We're discrediting the capabilities of current machine learning models for being unable of producing the thoughts that many, many people are unable to either.
Alright, so the models are not at the level that us HN philosopher kings hold ourselves to be, and they won't be Senior Architects of distributed systems or what have you very soon, but what does it say about Average Joe, slightly-above-Average Joe, and their economic prospects? Specially since in the West and much of the developing world, we were taking solace in the idea that a service economy comprised of knowledge workers would provide plenty of opportunities on a political and economic landscape where manufacture was gone, or had never arrived.
-- Pseudo Sonny: "Can you?"
-- Pseudo Detective Del Spooner: "Ha-ha. So what the #!@! is a robot doing there, not doing what is required? I cannot, and I do not stand there clueless"
What is being engineered, toys for the satisfaction of some idle decadent sympathy urge?

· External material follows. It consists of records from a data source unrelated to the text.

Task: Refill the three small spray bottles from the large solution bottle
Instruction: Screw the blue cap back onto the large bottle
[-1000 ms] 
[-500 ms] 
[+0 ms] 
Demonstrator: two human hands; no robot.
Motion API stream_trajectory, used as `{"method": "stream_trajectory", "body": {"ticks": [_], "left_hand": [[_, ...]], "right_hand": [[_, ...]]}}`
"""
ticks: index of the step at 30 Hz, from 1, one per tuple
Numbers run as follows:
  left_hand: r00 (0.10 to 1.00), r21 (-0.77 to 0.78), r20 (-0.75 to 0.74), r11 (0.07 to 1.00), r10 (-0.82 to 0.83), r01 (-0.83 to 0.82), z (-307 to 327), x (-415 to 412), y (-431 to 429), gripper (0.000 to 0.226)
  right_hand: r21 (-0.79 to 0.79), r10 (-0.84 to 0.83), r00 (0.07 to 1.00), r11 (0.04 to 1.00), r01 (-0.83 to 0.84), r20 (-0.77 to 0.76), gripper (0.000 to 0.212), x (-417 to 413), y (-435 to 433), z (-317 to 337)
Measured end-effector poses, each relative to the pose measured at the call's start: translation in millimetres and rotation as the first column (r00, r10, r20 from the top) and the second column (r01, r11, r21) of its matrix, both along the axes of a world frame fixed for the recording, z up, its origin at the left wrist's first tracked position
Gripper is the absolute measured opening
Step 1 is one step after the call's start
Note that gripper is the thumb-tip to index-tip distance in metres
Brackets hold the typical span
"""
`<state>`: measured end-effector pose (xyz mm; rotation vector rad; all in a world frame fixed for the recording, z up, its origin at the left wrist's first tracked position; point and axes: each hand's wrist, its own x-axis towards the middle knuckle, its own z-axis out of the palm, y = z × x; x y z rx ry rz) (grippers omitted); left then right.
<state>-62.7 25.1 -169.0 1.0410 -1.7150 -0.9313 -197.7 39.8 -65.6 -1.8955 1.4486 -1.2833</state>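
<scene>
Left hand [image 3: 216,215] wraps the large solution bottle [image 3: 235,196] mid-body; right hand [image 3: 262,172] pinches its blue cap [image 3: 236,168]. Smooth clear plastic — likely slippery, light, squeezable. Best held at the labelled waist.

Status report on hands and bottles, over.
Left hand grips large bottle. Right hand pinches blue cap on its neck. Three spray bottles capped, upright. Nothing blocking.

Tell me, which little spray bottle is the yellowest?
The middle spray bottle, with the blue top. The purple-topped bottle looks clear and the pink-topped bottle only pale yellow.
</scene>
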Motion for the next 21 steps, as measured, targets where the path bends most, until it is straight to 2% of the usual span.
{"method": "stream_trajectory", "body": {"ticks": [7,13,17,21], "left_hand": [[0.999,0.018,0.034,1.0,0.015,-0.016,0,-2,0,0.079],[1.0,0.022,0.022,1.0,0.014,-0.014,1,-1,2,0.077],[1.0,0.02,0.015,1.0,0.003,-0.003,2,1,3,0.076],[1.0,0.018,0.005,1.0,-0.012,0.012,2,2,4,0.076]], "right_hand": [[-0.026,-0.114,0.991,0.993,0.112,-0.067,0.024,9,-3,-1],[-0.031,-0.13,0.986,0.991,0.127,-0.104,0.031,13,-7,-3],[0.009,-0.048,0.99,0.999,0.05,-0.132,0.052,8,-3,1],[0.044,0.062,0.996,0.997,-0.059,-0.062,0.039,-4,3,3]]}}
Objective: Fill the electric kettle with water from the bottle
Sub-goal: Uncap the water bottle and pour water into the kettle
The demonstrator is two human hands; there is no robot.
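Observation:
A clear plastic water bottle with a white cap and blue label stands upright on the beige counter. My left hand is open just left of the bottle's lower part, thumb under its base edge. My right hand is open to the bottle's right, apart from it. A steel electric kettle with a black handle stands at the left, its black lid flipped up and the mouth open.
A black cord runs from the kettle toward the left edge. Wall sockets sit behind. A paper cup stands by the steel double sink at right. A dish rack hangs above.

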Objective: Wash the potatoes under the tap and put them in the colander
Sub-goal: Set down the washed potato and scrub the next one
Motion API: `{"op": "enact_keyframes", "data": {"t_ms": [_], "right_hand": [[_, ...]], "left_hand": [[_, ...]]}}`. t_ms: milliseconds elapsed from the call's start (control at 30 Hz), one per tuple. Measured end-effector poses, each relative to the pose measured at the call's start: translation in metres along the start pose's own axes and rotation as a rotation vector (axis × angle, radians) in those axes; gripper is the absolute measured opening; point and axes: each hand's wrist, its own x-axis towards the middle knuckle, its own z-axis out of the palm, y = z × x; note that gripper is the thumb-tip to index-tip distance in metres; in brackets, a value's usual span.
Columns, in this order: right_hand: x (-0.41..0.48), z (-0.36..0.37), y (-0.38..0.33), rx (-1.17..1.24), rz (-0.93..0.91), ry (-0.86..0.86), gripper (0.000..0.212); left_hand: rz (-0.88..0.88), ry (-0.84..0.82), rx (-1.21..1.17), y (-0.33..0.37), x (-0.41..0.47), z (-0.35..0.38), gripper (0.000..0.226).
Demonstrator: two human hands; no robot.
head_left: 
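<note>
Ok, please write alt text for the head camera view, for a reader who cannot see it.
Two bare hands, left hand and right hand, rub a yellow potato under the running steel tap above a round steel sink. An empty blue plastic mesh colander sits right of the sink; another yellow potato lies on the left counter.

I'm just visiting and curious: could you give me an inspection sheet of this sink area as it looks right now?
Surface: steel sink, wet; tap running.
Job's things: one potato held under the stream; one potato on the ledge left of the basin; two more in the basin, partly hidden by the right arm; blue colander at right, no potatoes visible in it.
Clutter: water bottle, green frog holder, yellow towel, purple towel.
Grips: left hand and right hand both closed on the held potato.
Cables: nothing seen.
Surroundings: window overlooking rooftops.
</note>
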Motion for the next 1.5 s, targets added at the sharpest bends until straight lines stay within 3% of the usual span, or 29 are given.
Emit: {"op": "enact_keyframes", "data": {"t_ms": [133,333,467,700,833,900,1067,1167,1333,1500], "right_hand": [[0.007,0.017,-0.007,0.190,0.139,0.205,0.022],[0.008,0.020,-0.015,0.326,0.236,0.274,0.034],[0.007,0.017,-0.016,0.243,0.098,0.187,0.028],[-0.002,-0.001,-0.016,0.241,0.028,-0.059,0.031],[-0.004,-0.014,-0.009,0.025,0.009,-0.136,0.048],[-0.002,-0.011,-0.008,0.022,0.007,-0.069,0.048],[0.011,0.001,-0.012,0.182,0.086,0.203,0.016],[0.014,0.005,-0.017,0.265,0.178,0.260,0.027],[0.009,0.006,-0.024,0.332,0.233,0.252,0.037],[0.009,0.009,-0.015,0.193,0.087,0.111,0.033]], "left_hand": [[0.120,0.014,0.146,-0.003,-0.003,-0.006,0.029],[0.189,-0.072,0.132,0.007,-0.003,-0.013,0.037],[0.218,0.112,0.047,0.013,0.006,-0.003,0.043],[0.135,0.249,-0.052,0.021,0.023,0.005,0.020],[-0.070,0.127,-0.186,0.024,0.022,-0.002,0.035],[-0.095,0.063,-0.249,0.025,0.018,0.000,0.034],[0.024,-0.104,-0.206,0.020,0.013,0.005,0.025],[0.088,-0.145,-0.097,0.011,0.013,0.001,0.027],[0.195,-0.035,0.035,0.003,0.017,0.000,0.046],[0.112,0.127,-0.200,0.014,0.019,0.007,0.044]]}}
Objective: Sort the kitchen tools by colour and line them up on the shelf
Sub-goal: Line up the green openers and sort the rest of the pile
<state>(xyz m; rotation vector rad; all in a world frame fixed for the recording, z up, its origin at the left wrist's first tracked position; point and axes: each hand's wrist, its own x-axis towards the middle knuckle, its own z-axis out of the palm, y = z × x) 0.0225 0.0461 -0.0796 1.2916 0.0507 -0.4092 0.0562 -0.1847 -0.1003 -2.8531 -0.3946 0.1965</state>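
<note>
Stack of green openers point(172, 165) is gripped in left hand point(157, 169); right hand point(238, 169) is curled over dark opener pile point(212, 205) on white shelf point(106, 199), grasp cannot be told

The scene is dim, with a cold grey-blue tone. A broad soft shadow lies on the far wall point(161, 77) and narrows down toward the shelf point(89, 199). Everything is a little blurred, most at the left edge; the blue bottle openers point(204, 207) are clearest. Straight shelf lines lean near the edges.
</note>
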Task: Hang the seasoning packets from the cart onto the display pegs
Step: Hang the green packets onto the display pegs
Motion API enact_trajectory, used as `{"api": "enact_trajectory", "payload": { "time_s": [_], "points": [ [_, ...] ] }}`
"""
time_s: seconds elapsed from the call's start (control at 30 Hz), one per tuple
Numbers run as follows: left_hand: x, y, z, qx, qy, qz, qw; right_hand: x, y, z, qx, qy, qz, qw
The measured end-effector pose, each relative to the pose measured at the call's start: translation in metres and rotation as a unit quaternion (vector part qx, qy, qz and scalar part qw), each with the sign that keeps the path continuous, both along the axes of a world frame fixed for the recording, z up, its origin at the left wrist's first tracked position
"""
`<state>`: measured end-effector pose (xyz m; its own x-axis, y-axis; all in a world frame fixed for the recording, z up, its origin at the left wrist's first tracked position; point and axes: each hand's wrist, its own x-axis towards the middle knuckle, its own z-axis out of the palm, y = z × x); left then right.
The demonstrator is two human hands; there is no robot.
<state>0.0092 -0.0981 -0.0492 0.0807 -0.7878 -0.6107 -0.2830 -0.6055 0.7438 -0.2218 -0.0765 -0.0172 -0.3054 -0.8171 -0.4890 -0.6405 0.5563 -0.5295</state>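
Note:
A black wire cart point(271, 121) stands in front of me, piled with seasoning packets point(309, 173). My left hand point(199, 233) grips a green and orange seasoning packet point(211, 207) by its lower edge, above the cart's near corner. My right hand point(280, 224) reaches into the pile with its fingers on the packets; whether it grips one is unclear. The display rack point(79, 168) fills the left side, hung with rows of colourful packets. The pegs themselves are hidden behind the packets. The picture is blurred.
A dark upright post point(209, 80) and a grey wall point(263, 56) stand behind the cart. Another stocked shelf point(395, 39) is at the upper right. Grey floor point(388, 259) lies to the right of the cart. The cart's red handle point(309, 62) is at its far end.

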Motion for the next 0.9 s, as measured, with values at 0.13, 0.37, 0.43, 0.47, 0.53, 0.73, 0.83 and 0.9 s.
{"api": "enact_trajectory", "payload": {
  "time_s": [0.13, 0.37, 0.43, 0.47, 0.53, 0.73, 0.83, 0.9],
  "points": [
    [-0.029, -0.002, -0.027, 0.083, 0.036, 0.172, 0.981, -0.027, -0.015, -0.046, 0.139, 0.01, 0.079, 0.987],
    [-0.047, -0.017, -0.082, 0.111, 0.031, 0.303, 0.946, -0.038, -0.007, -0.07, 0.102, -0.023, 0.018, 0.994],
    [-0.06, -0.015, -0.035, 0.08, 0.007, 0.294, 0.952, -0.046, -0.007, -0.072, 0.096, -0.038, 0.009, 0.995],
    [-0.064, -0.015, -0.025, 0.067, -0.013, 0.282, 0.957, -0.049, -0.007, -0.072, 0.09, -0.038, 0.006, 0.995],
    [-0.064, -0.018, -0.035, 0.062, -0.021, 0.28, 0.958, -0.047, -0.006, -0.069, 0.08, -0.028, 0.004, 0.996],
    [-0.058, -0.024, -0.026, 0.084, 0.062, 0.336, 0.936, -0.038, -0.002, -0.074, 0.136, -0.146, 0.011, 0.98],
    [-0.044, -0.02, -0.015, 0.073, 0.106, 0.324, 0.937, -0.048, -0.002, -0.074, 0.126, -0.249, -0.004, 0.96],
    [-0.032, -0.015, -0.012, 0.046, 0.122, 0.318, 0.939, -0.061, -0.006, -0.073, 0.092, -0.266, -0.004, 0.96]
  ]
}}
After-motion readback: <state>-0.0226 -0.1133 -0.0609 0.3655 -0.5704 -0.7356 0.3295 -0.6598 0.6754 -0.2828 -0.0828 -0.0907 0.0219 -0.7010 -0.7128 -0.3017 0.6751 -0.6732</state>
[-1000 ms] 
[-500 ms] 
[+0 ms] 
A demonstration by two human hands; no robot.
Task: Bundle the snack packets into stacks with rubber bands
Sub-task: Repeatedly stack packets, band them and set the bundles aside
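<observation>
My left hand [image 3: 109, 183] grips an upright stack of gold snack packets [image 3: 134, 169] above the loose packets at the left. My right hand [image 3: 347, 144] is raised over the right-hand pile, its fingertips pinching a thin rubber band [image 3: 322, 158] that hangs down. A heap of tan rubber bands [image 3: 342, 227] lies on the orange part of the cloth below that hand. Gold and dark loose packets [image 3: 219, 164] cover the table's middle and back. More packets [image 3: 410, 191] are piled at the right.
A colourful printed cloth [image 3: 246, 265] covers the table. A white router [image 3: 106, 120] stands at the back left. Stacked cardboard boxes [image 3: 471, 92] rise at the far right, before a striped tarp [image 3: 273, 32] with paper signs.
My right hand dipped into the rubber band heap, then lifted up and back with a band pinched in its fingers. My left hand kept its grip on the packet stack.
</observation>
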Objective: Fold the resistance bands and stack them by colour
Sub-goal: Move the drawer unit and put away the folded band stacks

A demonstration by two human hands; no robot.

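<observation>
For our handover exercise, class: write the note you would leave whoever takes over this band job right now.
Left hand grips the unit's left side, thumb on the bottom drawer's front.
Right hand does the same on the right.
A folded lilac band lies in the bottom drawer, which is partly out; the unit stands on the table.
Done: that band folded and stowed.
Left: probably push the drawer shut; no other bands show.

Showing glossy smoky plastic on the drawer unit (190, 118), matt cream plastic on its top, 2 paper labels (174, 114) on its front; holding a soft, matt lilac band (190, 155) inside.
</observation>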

Have cats disappeared from the world?
> We're discrediting
We are shocked that an overly large number of individuals expect stones to bleed, and intelligence to pour out of machines that do not have intelligence coded inside, and that instead have unintelligence - acritical repetition - coded inside.
> what does it say about Average Joe
That he should catch up with his nature, if he shows the critical capacities of a simulacrum that has none.
> not at the level
No, no, no: it is not a matter of quantity but of quality: if you do not implement it or its origin, it will not be there.
> [Asimov]
Asimov is relevant. For example, I remember his idea that the State comes from Agriculture (~10000 BC), in the need to plan irrigation, or that the Abel vs Cain story could be a parallel of the political consequences of lands denied to pastors. Now: those seem to be good ideas, and their production can be an interesting goal. But there is something /before/ "creativity", or "advanced pattern recognition": it is /intelligence/, meaning that Asimov, after having spawned those hypoteses, has /vetted/ them as a required duly activity before confirming them in his set of founded hypotheses. You have to use intelligence, you have to have intelligence, and if you want to do AGI, you have to implement intelligence!!!
If we're setting the bar of personhood or dignity to being exceptional researchers and engineers, it doesn't bode well for the masses that aren't and won't be. Maybe this will result in a society of leisure where everyone can be that! I wouldn't bet on it, there's already more PhDs in the sciences and humanities than society can fit, and humans may just not work that way.
You're already dismissing concerns about the welfare of the merely average, for being unfit when competing with the Machine Learning models we may have in the near future.
Who created ours?
And if it's god (which god?), who created theirs?